%%
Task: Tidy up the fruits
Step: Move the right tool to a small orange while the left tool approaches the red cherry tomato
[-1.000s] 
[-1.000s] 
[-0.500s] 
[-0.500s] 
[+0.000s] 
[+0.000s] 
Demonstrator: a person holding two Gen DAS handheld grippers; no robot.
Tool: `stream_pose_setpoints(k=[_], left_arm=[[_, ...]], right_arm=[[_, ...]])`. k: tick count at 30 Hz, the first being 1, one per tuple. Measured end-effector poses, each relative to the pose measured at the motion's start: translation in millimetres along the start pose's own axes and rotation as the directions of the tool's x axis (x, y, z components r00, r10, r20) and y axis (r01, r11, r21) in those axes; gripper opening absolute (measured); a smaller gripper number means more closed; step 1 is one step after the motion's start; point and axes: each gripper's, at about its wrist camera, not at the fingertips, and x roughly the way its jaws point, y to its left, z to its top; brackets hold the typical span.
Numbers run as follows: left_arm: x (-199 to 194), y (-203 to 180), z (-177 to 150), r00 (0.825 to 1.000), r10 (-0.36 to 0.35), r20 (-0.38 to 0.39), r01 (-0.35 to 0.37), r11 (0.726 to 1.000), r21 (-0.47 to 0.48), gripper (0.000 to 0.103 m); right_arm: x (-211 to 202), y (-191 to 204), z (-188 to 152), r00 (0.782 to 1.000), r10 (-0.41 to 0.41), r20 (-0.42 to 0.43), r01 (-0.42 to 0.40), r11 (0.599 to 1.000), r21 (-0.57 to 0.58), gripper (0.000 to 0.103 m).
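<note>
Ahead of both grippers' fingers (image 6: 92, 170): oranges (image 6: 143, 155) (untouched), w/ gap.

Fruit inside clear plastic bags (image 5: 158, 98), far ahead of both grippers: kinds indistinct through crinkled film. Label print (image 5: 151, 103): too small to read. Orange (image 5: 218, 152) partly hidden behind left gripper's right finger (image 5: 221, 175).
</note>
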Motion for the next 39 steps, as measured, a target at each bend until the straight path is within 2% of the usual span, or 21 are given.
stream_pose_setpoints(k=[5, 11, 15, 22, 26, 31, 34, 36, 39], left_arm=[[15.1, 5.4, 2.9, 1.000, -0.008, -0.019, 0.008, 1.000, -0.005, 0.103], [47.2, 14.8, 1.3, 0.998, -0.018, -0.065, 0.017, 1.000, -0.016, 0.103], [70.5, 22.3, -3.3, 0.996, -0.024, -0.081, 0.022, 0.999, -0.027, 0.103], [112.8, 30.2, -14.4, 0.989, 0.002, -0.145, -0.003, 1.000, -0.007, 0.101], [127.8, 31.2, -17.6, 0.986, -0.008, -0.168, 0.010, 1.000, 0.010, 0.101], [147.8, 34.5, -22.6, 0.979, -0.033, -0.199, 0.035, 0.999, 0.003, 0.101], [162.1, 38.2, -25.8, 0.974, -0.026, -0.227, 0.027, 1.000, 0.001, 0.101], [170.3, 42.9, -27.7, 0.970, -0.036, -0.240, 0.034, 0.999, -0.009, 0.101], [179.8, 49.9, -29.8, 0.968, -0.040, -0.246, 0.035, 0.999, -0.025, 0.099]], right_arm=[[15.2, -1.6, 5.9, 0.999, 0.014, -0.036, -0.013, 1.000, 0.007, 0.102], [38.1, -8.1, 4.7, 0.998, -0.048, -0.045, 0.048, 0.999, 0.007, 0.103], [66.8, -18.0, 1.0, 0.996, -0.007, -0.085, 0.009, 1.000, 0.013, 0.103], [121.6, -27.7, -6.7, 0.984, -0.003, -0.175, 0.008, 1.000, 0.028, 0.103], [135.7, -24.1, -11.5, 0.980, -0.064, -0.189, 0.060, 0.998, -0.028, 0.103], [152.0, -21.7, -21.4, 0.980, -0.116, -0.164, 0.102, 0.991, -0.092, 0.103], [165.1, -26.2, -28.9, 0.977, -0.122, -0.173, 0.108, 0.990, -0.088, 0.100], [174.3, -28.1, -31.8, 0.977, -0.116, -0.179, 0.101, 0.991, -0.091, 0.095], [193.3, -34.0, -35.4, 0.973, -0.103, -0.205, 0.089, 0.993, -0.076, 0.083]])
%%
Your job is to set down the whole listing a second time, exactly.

▶ Task solution:
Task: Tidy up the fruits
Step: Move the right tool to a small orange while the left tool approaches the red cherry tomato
[-1.000s] 
[-1.000s] 
[-0.500s] 
[-0.500s] 
[+0.000s] 
[+0.000s] 
Demonstrator: a person holding two Gen DAS handheld grippers; no robot.
Tool: `stream_pose_setpoints(k=[_], left_arm=[[_, ...]], right_arm=[[_, ...]])`. k: tick count at 30 Hz, the first being 1, one per tuple. Measured end-effector poses, each relative to the pose measured at the motion's start: translation in millimetres along the start pose's own axes and rotation as the directions of the tool's x axis (x, y, z components r00, r10, r20) and y axis (r01, r11, r21) in those axes; gripper opening absolute (measured); a smaller gripper number means more closed; step 1 is one step after the motion's start; point and axes: each gripper's, at about its wrist camera, not at the fingertips, and x roughly the way its jaws point, y to its left, z to its top; brackets hold the typical span.
Numbers run as follows: left_arm: x (-199 to 194), y (-203 to 180), z (-177 to 150), r00 (0.825 to 1.000), r10 (-0.36 to 0.35), r20 (-0.38 to 0.39), r01 (-0.35 to 0.37), r11 (0.726 to 1.000), r21 (-0.47 to 0.48), gripper (0.000 to 0.103 m); right_arm: x (-211 to 202), y (-191 to 204), z (-188 to 152), r00 (0.782 to 1.000), r10 (-0.41 to 0.41), r20 (-0.42 to 0.43), r01 (-0.42 to 0.40), r11 (0.599 to 1.000), r21 (-0.57 to 0.58), gripper (0.000 to 0.103 m).
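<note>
Ahead of both grippers' fingers (image 6: 92, 170): oranges (image 6: 143, 155) (untouched), w/ gap.

Fruit inside clear plastic bags (image 5: 158, 98), far ahead of both grippers: kinds indistinct through crinkled film. Label print (image 5: 151, 103): too small to read. Orange (image 5: 218, 152) partly hidden behind left gripper's right finger (image 5: 221, 175).
</note>
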Motion for the next 39 steps, as measured, a target at each bend until the straight path is within 2% of the usual span, or 21 are given.
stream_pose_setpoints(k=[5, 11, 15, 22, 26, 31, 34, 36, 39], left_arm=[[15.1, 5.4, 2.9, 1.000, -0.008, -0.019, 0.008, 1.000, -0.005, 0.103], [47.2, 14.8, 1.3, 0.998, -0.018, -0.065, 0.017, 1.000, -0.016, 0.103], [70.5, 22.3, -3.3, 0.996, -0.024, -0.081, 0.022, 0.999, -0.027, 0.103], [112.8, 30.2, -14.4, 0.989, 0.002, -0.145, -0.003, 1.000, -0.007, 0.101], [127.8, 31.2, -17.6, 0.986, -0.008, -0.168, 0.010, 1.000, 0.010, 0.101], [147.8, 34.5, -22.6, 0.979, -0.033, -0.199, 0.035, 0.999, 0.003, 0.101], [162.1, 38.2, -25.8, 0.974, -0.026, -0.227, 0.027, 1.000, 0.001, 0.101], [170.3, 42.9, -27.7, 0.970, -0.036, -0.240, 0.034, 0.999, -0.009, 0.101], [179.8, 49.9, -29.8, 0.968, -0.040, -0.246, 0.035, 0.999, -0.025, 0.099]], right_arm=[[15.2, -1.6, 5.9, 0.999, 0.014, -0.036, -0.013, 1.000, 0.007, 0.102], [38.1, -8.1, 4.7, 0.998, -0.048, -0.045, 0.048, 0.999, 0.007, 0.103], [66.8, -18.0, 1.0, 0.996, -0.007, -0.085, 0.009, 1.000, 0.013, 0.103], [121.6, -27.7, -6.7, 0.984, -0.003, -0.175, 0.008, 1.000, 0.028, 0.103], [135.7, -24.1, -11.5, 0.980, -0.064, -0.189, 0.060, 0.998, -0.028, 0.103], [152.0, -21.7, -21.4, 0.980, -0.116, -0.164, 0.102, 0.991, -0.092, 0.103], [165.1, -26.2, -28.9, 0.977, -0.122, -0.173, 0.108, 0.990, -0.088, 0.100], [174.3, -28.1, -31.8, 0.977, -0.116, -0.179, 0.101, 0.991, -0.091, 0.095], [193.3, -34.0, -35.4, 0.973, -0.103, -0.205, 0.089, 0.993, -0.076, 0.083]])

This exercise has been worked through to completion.